O subdiretor-geral para a área florestal da Organização das Nações Unidas para a Alimentação e a Agricultura(FAO), Eduardo Rojas, assegurou na COP 20 que a mudança climática já coloca em risco a segurança alimentar, os recursos e os meios de vida das pessoas mais vulneráveis.
“Uma agricultura resiliente é mais ambiental porque não utiliza fertilizantes nitrogenados. Mas, por mais que façamos, há limites sistêmicos. Podemos chegar ao limite do que pode ser a adaptação da agricultura”, opinou Rojas aoTerramérica. Ele também insistiu no enfoque integral de paisagens no contexto da mudança climática para enfrentar o desafio de garantir uma nutrição adequada para os 805 milhões de pessoas que sofrem desnutrição crônica. Porém, a produção agrícola terá que aumentar em 60% para atender a demanda.
O diretor-executivo do norte-americano Earth Innovation Institute, Daniel Nepstad, lembrou que a maior quantidade de terra disponível para a produção de alimentos está nos trópicos. “O crescimento de demanda por comida, em especial, nas economias emergentes será mais rápido do que o aumento da produção. Os países no mundo que têm mais potencial estão na América Latina”, ressaltou. Para ele, as inovações para mitigar o impacto do clima na alimentação estão ocorrendo fora da CMNUCC.

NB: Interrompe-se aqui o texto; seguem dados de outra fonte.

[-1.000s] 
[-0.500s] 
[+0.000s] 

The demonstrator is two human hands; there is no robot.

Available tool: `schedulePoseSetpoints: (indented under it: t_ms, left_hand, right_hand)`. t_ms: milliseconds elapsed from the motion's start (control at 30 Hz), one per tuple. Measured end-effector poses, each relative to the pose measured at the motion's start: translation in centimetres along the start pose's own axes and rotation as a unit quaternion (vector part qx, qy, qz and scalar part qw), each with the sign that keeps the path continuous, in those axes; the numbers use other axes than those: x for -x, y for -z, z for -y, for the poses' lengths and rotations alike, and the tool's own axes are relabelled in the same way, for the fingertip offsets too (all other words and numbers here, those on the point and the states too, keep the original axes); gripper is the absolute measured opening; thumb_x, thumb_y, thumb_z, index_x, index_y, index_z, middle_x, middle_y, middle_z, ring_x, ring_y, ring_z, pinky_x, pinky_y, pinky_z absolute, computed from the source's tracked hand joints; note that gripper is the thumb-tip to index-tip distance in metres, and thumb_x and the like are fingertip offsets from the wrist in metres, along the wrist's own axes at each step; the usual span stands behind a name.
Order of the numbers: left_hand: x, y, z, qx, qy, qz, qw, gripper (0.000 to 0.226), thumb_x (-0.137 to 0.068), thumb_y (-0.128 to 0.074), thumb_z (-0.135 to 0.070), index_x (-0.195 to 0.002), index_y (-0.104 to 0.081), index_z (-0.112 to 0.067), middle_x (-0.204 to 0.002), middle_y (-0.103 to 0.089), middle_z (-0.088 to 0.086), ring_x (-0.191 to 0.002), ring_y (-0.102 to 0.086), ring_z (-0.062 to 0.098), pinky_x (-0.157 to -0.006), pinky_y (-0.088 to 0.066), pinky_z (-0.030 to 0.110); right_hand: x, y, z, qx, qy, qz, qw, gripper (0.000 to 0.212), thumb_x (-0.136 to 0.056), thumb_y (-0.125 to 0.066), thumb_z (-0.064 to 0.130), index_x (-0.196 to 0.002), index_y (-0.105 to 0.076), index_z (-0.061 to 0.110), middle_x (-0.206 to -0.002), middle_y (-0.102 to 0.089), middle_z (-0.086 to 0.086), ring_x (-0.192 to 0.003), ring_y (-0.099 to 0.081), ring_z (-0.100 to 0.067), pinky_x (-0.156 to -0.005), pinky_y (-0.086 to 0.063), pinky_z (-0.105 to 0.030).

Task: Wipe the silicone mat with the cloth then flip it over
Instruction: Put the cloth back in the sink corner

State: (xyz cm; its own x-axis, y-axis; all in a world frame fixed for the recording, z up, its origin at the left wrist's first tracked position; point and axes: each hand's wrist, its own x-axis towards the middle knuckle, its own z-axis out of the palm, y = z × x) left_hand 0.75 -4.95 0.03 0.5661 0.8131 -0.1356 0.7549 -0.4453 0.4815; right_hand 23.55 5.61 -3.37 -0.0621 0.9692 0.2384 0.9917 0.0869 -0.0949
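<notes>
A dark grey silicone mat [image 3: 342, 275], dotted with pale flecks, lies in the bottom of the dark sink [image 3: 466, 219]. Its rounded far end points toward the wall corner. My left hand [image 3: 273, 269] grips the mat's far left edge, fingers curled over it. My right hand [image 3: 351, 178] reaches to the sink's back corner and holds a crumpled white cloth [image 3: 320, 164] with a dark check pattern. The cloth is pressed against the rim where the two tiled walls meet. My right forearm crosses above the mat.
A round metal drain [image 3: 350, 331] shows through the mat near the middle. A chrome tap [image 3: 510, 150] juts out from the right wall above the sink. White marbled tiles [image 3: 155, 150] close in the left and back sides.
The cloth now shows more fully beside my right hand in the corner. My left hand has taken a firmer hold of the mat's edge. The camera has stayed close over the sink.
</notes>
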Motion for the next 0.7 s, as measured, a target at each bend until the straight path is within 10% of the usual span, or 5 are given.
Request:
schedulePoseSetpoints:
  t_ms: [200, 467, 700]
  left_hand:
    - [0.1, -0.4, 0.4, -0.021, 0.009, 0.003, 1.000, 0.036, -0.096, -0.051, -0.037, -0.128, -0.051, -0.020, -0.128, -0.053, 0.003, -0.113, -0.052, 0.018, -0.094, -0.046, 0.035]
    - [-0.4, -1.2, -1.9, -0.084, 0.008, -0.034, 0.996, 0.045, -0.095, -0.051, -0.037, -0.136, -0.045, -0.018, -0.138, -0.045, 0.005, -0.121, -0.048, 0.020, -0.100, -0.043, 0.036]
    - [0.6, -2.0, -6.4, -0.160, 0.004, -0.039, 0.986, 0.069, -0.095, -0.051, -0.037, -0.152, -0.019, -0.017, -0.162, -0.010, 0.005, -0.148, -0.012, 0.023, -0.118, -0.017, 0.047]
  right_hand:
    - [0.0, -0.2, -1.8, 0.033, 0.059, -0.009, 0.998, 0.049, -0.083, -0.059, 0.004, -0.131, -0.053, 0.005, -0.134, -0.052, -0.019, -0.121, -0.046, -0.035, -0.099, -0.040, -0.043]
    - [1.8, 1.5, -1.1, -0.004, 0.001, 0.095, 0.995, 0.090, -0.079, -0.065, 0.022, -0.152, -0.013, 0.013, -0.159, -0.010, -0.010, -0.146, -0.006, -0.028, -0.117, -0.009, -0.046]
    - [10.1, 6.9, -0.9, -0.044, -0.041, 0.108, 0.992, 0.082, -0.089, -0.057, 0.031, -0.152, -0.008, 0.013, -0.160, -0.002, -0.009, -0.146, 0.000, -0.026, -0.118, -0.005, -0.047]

Para o diretor-geral do Centro para Pesquisa Florestal Internacional, Peter Holmgren, o agroflorestamento é um enfoque para conciliar a agricultura, a conservação de florestas e produzir alimentos sem gerar essas emissões. “O grande motivo para o desmatamento na região é a expansão da fronteira agrícola. Hoje em dia já há muitas pesquisas que buscam variedades de cultivos e sementes mais resilientes. Há também possibilidade para desenvolver uma agricultura mais inteligente”, pontuou ao Terramérica. Mas ele lamenta que o tema dos impactos da variabilidade climática na agricultura tenha se mantido fora das negociações das COP 20.
Além de técnicas agroflorestais, os serviços de informação agroclimáticos com previsões de quatro a seis meses são formas para contribuir com a adaptação para um novo calendário climático. Jarvis argumentou que a diversificação de cultivos e o aumento de apoio com políticas de fomento ao campo são necessários. Atualmente, não mais do que 20% dos produtores da região têm acesso a terras extensas.